Previous Forum Discussions about Security Assessments

• “OISY Security Assessment” by Trail of Bits

• “VetKeys Cryptography Review by NCC Group“ by NCC

• “ckBTC and Service Nervous System (SNS) Third-Party Security Assessments” by Trail of Bits

• “Threshold ECDSA Integration and Bitcoin Canisters - Security Review” by Trail of Bits

• “Canister Sandboxing” by Trail of Bits

• “Threshold ECDSA Cryptography Review” by NCC Group

• “Internet Computer Consensus: Security Assessment” by Trail of Bits

• “IC Assessment” by Trail of Bits

Could you elaborate just a little bit on this point - why only partially resolved? I’m struggling to view the whole report on mobile.

Found the context.

Asset edit requests allow users to change asset data such as the asset name, symbol, token
standards, and other metadata. This allows privileged users to arbitrarily rename asset
types. For example, a user who can edit asset data can swap the asset names for ckBTC to
ckETH, which could cause other users to confuse the two assets with each other.
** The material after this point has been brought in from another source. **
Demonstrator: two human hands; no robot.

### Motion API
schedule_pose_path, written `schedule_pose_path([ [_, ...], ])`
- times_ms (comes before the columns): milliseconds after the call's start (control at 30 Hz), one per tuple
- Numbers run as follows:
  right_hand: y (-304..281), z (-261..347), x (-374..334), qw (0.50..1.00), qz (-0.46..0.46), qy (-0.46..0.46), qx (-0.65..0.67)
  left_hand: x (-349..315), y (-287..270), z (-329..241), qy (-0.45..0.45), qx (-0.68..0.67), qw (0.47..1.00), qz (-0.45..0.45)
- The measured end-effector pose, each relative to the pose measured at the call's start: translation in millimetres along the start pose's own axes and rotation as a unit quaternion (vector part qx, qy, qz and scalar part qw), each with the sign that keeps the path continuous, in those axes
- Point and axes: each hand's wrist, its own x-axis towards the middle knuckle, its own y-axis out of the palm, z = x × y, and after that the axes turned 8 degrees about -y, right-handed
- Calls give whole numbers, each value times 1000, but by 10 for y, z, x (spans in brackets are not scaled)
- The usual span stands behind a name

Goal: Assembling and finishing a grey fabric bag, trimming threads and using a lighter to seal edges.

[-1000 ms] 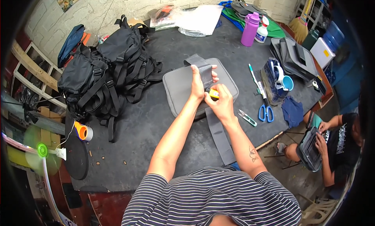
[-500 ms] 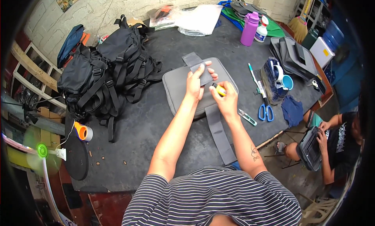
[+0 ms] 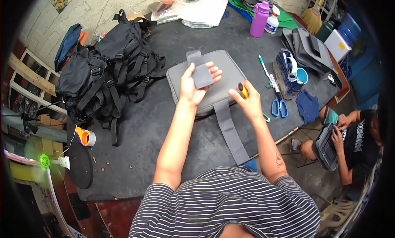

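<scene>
A grey padded bag or case (image 3: 224, 63) with rounded corners lies on the black table in front of me. My left hand (image 3: 193, 87) is palm up over it, its fingers lightly curled under the end of a wide grey strap (image 3: 203, 75) and the thumb along the strap's edge. Just right of the bag, my right hand (image 3: 250, 100) holds a small yellow-and-black tool (image 3: 244, 91); the fingers hide much of it, so its kind is unclear. Another wide grey strap (image 3: 230, 133) runs from the bag's near side toward my body.
Black backpacks (image 3: 103, 73) with buckled straps fill the left side. At right lie blue-handled scissors (image 3: 279, 108), a marker (image 3: 274, 83), a clear bin (image 3: 284, 79) and dark cloth (image 3: 307, 111). A purple bottle (image 3: 259, 19) stands behind. Beyond the table's right edge sits another person (image 3: 362, 147).
My right hand has drawn away from the strap to the right with the yellow-and-black tool. My left thumb has shifted from the strap's face to its edge, and the palm shows more.
</scene>
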Motion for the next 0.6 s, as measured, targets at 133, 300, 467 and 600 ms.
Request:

The severity of this issue is rated as high because it could lead to significant financial
for affected users. On the other hand, the difficulty is also rated as high because the ab
to edit asset metadata assumes a high level of privilege within the system.

Exploit Scenario

Eve, a malicious Orbit user, tricks an administrator into swapping the names and symbols
of ckBTC and ckETH using the issue described in TOB-ORBIT-14. She then asks Bob, another
Orbit user, to transfer one ckETH to an address controlled by Eve. Since the two assets’
names and symbols have been swapped, Bob transfers one ckBTC instead of one ckETH to
Eve by mistake, losing 91,000 USD in the process.

Recommendations

Short term, prevent all users from editing the assets from the initial list of known assets,
and prevent users from introducing custom assets with names or symbols that correspond
to known assets. This would protect metadata associated with well-known assets from
being manipulated by malicious users.
Long term, consider validating ICRC-1 token metadata against the corresponding ledger to
ensure it matches what is reported by the ledger before allowing users to add the asset
type to their Orbit accounts. Care must be taken when checking token metadata against
third-party ledgers since these can return unexpected or invalid responses.

Would be good to know more about the partial resolution, and the associated risk of publishing this potential attack vector.

It’s an interesting one, because presumably users should be able to name the assets. It’s not going to be possible to validate the appropriateness of all names, so I’m not sure I agree with the recommendation.